### [Activity]
Everything from the line holding "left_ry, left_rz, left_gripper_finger" to the end of the data must be reproduced exactly; include both boundary lines and nothing else.

### [Provided data]
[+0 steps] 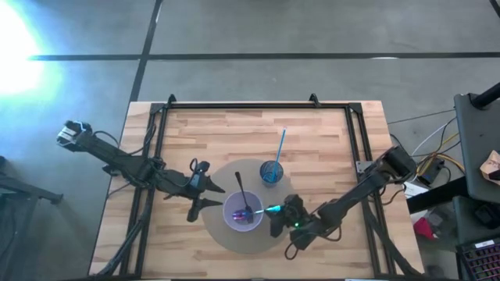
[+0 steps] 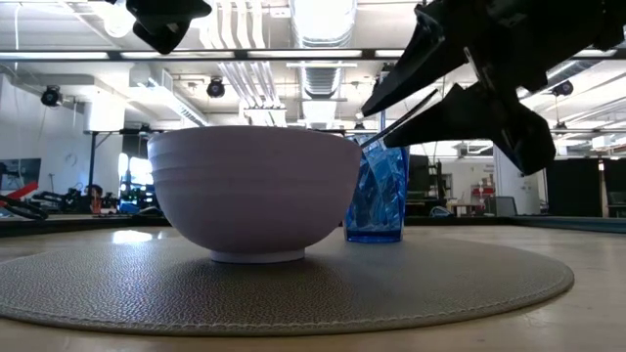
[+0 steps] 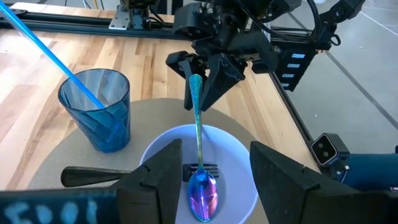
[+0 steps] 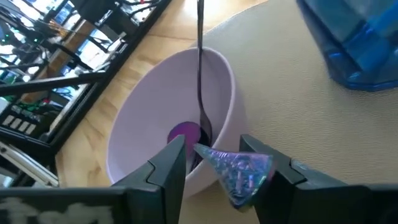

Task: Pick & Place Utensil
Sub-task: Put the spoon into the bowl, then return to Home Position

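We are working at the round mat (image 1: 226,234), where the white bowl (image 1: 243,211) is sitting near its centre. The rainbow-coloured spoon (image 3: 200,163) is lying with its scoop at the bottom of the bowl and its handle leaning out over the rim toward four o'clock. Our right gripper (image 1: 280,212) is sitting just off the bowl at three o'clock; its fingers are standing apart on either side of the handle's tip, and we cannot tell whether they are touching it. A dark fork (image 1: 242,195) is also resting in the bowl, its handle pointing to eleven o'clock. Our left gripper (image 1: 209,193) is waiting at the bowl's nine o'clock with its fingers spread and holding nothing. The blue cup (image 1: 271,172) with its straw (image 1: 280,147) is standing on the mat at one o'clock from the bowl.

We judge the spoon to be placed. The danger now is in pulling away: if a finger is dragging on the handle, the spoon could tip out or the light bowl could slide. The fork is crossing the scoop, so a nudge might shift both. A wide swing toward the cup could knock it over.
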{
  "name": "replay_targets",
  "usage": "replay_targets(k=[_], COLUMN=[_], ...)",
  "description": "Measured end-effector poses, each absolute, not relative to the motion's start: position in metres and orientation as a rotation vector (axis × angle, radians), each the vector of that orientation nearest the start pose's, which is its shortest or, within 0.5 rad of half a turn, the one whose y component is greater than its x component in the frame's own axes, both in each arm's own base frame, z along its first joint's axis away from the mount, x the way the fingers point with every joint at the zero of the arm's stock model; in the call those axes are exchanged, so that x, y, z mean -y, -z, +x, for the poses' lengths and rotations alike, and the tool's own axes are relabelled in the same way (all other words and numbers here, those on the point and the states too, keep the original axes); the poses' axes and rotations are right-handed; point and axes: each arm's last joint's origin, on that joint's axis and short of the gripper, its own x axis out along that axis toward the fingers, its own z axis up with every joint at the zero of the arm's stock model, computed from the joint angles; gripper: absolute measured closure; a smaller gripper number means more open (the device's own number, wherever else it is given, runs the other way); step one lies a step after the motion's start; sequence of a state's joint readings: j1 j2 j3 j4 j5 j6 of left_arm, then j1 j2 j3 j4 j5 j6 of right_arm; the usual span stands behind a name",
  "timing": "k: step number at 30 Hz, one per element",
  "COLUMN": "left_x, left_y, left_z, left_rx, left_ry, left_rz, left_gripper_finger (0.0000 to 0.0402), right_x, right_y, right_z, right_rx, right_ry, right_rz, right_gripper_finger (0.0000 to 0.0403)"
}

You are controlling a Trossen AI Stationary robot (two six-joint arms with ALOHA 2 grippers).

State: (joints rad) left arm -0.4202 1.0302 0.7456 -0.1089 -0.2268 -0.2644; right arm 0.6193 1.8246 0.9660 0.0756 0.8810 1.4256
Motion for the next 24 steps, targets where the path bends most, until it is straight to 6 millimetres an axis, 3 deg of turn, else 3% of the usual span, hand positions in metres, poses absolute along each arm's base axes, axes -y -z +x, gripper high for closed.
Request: replay_targets(k=[24], left_x=[0.086], left_y=[-0.282], left_z=[0.208], left_rx=[-0.393], left_ry=[0.140], left_rz=[-0.141], left_gripper_finger=[0.0223], right_x=[-0.172], right_y=[-0.187], right_z=[0.280], right_rx=[-0.303], right_ry=[0.612], right_rz=[0.786], right_gripper_finger=[0.0257])
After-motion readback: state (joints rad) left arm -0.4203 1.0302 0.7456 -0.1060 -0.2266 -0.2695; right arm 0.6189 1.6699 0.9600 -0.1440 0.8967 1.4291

### [Response area]
  "COLUMN": "left_x, left_y, left_z, left_rx, left_ry, left_rz, left_gripper_finger (0.0000 to 0.0402), right_x, right_y, right_z, right_rx, right_ry, right_rz, right_gripper_finger (0.0000 to 0.0403)"
}

You are controlling a Trossen AI Stationary robot (two six-joint arms with ALOHA 2 grippers).

State: (joints rad) left arm -0.4202 1.0302 0.7456 -0.1089 -0.2268 -0.2644; right arm 0.6193 1.8246 0.9660 0.0756 0.8810 1.4256
Motion for the next 24 steps, targets where the path bends most, until it is straight to 6 millimetres an axis, 3 deg of turn, else 3% of the usual span, hand positions in metres, poses absolute along each arm's base axes, axes -y -z +x, gripper high for closed.
Request: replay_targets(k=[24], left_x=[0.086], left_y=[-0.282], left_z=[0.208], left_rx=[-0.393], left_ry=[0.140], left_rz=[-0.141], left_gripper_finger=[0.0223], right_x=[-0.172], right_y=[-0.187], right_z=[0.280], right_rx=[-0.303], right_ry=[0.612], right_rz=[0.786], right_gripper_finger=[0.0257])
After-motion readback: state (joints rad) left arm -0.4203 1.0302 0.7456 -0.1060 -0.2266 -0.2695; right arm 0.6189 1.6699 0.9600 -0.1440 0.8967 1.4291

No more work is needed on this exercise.